What is expected — Every line with the string "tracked" should be copied from the data.

^^^^^^^^

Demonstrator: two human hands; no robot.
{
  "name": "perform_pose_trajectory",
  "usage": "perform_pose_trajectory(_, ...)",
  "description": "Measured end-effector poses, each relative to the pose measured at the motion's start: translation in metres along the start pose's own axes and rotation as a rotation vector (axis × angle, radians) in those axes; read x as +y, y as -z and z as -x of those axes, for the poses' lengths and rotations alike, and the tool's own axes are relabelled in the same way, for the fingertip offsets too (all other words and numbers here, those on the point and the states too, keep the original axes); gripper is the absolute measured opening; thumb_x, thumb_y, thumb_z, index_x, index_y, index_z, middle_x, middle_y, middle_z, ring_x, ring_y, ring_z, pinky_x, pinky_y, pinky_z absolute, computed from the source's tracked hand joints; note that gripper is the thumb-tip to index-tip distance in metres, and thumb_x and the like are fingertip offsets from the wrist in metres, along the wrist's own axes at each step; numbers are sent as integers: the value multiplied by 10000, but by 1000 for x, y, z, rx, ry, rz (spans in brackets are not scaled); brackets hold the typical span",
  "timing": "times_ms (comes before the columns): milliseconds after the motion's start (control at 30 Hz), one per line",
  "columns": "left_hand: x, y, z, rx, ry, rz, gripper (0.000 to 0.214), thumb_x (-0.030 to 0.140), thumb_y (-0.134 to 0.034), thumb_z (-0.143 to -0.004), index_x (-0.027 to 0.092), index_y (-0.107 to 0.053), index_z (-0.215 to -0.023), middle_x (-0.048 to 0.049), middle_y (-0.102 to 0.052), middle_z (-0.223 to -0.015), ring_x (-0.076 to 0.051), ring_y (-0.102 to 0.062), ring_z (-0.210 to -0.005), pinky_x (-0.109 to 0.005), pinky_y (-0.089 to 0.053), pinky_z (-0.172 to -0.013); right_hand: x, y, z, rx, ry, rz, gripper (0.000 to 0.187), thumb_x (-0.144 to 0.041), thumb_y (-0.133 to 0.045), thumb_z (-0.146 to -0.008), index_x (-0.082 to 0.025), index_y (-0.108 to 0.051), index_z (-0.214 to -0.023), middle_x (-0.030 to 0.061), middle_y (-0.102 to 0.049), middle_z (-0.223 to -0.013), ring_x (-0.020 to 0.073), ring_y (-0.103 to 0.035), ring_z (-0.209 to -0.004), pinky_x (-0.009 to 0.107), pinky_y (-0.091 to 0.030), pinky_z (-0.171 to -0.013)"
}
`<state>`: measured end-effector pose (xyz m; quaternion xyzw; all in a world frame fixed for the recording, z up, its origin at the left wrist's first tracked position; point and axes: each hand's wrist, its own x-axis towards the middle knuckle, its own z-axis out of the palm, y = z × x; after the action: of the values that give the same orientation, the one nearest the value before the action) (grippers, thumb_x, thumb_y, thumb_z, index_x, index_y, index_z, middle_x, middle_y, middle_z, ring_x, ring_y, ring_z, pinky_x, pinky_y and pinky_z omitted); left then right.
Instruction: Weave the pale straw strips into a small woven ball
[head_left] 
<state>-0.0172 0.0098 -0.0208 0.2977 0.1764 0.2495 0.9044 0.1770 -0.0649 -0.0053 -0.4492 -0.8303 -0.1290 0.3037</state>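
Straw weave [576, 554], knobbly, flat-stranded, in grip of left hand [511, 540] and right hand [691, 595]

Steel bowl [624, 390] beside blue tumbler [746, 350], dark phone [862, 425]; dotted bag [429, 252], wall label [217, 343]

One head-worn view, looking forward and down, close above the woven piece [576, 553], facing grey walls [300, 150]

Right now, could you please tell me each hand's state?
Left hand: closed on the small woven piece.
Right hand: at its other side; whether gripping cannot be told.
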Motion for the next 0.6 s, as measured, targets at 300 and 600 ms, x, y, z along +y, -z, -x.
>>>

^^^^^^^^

Reply —
  "description": "Measured end-effector poses, each relative to the pose measured at the motion's start: translation in metres along the start pose's own axes and rotation as a rotation vector (axis × angle, radians) in those axes; read x as +y, y as -z and z as -x of those axes, for the poses' lengths and rotations alike, and the tool's own axes are relabelled in the same way, for the fingertip offsets too (all other words and numbers here, those on the point and the states too, keep the original axes); gripper is the absolute measured opening; thumb_x, thumb_y, thumb_z, index_x, index_y, index_z, middle_x, middle_y, middle_z, ring_x, ring_y, ring_z, pinky_x, pinky_y, pinky_z absolute, computed from the source's tracked hand joints; note that gripper is the thumb-tip to index-tip distance in metres, and thumb_x and the like are fingertip offsets from the wrist in metres, along the wrist's own axes at each step; numbers are sent as integers: the value multiplied by 10000, but by 1000 for x, y, z, rx, ry, rz (spans in brackets are not scaled); brackets hold the typical span",
`<state>`: measured end-effector pose (xyz m; quaternion xyzw; all in a world frame fixed for the recording, z up, its origin at the left wrist's first tracked position; point and axes: each hand's wrist, its own x-axis towards the middle knuckle, its own z-axis out of the palm, y = z × x; after the action: of the values that give the same orientation, the one nearest the value before the action) (grippers, thumb_x, thumb_y, thumb_z, index_x, index_y, index_z, middle_x, middle_y, middle_z, ring_x, ring_y, ring_z, pinky_x, pinky_y and pinky_z omitted); left then right.

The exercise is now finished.